Exercise objective -
Transcribe verbatim the span of lines that opens with the line containing "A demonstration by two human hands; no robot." and closes with the last line of the data below.
== Segment start ==
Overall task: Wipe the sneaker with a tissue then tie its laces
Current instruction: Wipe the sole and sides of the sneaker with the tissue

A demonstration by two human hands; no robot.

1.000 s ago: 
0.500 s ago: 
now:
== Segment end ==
Result of the task -
A demonstration by two human hands; no robot.

1.000 s ago: 
0.500 s ago: 
now:

No other output belongs to this answer.